→ **REQUIRED ACTION**:
Write down the whole listing below again without changing a word.

→ **PROVIDED DATA**:
════════════════

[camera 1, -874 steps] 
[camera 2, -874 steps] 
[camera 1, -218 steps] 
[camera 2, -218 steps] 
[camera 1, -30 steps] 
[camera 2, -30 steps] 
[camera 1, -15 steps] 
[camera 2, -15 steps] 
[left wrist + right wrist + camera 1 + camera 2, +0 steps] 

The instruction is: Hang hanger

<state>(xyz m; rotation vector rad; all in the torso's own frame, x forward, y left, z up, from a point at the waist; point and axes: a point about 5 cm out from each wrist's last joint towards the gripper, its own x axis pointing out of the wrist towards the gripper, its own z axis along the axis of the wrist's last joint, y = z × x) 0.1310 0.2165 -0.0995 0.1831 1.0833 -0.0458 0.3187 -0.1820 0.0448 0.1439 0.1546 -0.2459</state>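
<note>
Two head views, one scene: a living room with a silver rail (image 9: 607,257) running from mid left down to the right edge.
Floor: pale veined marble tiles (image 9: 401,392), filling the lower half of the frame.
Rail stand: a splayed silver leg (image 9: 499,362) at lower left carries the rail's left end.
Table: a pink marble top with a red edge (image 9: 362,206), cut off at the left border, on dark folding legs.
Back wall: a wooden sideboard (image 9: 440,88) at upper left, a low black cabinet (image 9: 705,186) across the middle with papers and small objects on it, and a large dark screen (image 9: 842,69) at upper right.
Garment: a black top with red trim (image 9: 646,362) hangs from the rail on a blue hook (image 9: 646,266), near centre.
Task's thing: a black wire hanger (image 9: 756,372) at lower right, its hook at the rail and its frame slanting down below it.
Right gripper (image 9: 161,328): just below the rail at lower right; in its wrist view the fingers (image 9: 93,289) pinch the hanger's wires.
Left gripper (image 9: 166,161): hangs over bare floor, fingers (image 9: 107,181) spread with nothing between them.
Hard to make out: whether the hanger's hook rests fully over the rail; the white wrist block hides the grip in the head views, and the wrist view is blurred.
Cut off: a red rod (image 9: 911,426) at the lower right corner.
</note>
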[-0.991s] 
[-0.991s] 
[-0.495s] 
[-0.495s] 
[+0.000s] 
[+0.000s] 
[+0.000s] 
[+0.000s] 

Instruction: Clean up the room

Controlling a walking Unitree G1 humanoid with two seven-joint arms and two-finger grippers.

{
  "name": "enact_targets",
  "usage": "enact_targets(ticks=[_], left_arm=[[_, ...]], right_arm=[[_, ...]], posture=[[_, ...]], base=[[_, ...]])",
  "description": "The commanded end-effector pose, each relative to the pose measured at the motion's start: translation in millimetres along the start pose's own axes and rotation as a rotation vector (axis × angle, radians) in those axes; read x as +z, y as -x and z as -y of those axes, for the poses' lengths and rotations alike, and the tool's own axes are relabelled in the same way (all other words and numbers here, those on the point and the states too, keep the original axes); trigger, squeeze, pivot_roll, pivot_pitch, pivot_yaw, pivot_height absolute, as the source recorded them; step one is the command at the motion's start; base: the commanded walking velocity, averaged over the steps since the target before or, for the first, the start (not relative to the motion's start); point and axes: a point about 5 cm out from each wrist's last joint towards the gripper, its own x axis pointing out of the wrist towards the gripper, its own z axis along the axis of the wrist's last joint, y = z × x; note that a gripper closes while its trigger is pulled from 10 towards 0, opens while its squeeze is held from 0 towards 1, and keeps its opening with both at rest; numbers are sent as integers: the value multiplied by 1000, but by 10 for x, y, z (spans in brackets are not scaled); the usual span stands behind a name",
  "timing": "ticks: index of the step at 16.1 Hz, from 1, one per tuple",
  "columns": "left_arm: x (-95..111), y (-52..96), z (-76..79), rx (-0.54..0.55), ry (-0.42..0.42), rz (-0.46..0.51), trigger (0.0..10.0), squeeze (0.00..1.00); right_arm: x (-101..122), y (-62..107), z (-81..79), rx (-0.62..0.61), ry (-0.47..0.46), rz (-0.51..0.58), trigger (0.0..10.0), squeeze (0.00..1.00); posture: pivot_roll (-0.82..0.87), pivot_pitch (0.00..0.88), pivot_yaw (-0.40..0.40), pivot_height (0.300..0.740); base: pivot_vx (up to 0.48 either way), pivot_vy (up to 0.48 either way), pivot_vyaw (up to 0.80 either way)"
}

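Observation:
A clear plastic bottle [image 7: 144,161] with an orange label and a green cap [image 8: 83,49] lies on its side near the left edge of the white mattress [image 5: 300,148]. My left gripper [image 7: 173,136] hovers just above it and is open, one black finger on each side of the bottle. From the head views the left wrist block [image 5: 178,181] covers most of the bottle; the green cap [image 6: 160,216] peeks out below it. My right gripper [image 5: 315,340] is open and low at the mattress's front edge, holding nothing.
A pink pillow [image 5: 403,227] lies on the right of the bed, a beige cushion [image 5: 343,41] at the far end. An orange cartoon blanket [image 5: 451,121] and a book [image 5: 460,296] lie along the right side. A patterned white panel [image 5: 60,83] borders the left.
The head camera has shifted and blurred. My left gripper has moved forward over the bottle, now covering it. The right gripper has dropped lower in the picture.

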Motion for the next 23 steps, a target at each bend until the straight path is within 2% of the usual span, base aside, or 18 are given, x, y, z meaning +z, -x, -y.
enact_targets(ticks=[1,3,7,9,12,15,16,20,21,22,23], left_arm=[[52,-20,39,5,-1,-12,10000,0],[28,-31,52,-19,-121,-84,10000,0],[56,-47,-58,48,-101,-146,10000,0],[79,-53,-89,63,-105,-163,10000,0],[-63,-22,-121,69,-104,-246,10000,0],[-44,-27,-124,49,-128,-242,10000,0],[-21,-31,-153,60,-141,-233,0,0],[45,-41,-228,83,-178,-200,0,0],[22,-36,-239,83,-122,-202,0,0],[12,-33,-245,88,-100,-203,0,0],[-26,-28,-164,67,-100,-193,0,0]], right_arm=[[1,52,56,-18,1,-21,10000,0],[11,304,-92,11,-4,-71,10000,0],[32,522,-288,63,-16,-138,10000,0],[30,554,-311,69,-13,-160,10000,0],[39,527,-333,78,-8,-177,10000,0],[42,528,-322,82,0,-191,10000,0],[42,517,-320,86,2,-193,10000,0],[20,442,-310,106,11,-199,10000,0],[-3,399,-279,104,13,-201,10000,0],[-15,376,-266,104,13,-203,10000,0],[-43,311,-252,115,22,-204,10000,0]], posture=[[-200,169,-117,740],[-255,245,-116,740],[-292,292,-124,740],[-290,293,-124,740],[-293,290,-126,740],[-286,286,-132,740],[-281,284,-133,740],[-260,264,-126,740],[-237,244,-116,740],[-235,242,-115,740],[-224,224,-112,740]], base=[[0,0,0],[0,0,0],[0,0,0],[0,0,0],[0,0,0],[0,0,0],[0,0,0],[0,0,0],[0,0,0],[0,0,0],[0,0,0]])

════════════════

→ **ANSWER SPACE**:
[camera 1, -874 steps] 
[camera 2, -874 steps] 
[camera 1, -218 steps] 
[camera 2, -218 steps] 
[camera 1, -30 steps] 
[camera 2, -30 steps] 
[camera 1, -15 steps] 
[camera 2, -15 steps] 
[left wrist + right wrist + camera 1 + camera 2, +0 steps] 

The instruction is: Hang hanger

<state>(xyz m; rotation vector rad; all in the torso's own frame, x forward, y left, z up, from a point at the waist; point and axes: a point about 5 cm out from each wrist's last joint towards the gripper, its own x axis pointing out of the wrist towards the gripper, its own z axis along the axis of the wrist's last joint, y = z × x) 0.1310 0.2165 -0.0995 0.1831 1.0833 -0.0458 0.3187 -0.1820 0.0448 0.1439 0.1546 -0.2459</state>
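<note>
Two head views, one scene: a living room with a silver rail (image 9: 607,257) running from mid left down to the right edge.
Floor: pale veined marble tiles (image 9: 401,392), filling the lower half of the frame.
Rail stand: a splayed silver leg (image 9: 499,362) at lower left carries the rail's left end.
Table: a pink marble top with a red edge (image 9: 362,206), cut off at the left border, on dark folding legs.
Back wall: a wooden sideboard (image 9: 440,88) at upper left, a low black cabinet (image 9: 705,186) across the middle with papers and small objects on it, and a large dark screen (image 9: 842,69) at upper right.
Garment: a black top with red trim (image 9: 646,362) hangs from the rail on a blue hook (image 9: 646,266), near centre.
Task's thing: a black wire hanger (image 9: 756,372) at lower right, its hook at the rail and its frame slanting down below it.
Right gripper (image 9: 161,328): just below the rail at lower right; in its wrist view the fingers (image 9: 93,289) pinch the hanger's wires.
Left gripper (image 9: 166,161): hangs over bare floor, fingers (image 9: 107,181) spread with nothing between them.
Hard to make out: whether the hanger's hook rests fully over the rail; the white wrist block hides the grip in the head views, and the wrist view is blurred.
Cut off: a red rod (image 9: 911,426) at the lower right corner.
</note>
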[-0.991s] 
[-0.991s] 
[-0.495s] 
[-0.495s] 
[+0.000s] 
[+0.000s] 
[+0.000s] 
[+0.000s] 

Instruction: Clean up the room

Controlling a walking Unitree G1 humanoid with two seven-joint arms and two-finger grippers.

{
  "name": "enact_targets",
  "usage": "enact_targets(ticks=[_], left_arm=[[_, ...]], right_arm=[[_, ...]], posture=[[_, ...]], base=[[_, ...]])",
  "description": "The commanded end-effector pose, each relative to the pose measured at the motion's start: translation in millimetres along the start pose's own axes and rotation as a rotation vector (axis × angle, radians) in those axes; read x as +z, y as -x and z as -y of those axes, for the poses' lengths and rotations alike, and the tool's own axes are relabelled in the same way (all other words and numbers here, those on the point and the states too, keep the original axes); trigger, squeeze, pivot_roll, pivot_pitch, pivot_yaw, pivot_height absolute, as the source recorded them; step one is the command at the motion's start; base: the commanded walking velocity, averaged over the steps since the target before or, for the first, the start (not relative to the motion's start); point and axes: a point about 5 cm out from each wrist's last joint towards the gripper, its own x axis pointing out of the wrist towards the gripper, its own z axis along the axis of the wrist's last joint, y = z × x; note that a gripper closes while its trigger is pulled from 10 towards 0, opens while its squeeze is held from 0 towards 1, and keeps its opening with both at rest; numbers are sent as integers: the value multiplied by 1000, but by 10 for x, y, z (spans in brackets are not scaled); the usual span stands behind a name",
  "timing": "ticks: index of the step at 16.1 Hz, from 1, one per tuple",
  "columns": "left_arm: x (-95..111), y (-52..96), z (-76..79), rx (-0.54..0.55), ry (-0.42..0.42), rz (-0.46..0.51), trigger (0.0..10.0), squeeze (0.00..1.00); right_arm: x (-101..122), y (-62..107), z (-81..79), rx (-0.62..0.61), ry (-0.47..0.46), rz (-0.51..0.58), trigger (0.0..10.0), squeeze (0.00..1.00); posture: pivot_roll (-0.82..0.87), pivot_pitch (0.00..0.88), pivot_yaw (-0.40..0.40), pivot_height (0.300..0.740); base: pivot_vx (up to 0.48 either way), pivot_vy (up to 0.48 either way), pivot_vyaw (up to 0.80 either way)"
}

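Observation:
A clear plastic bottle [image 7: 144,161] with an orange label and a green cap [image 8: 83,49] lies on its side near the left edge of the white mattress [image 5: 300,148]. My left gripper [image 7: 173,136] hovers just above it and is open, one black finger on each side of the bottle. From the head views the left wrist block [image 5: 178,181] covers most of the bottle; the green cap [image 6: 160,216] peeks out below it. My right gripper [image 5: 315,340] is open and low at the mattress's front edge, holding nothing.
A pink pillow [image 5: 403,227] lies on the right of the bed, a beige cushion [image 5: 343,41] at the far end. An orange cartoon blanket [image 5: 451,121] and a book [image 5: 460,296] lie along the right side. A patterned white panel [image 5: 60,83] borders the left.
The head camera has shifted and blurred. My left gripper has moved forward over the bottle, now covering it. The right gripper has dropped lower in the picture.
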
Motion for the next 23 steps, a target at each bend until the straight path is within 2% of the usual span, base aside, or 18 are given, x, y, z meaning +z, -x, -y.
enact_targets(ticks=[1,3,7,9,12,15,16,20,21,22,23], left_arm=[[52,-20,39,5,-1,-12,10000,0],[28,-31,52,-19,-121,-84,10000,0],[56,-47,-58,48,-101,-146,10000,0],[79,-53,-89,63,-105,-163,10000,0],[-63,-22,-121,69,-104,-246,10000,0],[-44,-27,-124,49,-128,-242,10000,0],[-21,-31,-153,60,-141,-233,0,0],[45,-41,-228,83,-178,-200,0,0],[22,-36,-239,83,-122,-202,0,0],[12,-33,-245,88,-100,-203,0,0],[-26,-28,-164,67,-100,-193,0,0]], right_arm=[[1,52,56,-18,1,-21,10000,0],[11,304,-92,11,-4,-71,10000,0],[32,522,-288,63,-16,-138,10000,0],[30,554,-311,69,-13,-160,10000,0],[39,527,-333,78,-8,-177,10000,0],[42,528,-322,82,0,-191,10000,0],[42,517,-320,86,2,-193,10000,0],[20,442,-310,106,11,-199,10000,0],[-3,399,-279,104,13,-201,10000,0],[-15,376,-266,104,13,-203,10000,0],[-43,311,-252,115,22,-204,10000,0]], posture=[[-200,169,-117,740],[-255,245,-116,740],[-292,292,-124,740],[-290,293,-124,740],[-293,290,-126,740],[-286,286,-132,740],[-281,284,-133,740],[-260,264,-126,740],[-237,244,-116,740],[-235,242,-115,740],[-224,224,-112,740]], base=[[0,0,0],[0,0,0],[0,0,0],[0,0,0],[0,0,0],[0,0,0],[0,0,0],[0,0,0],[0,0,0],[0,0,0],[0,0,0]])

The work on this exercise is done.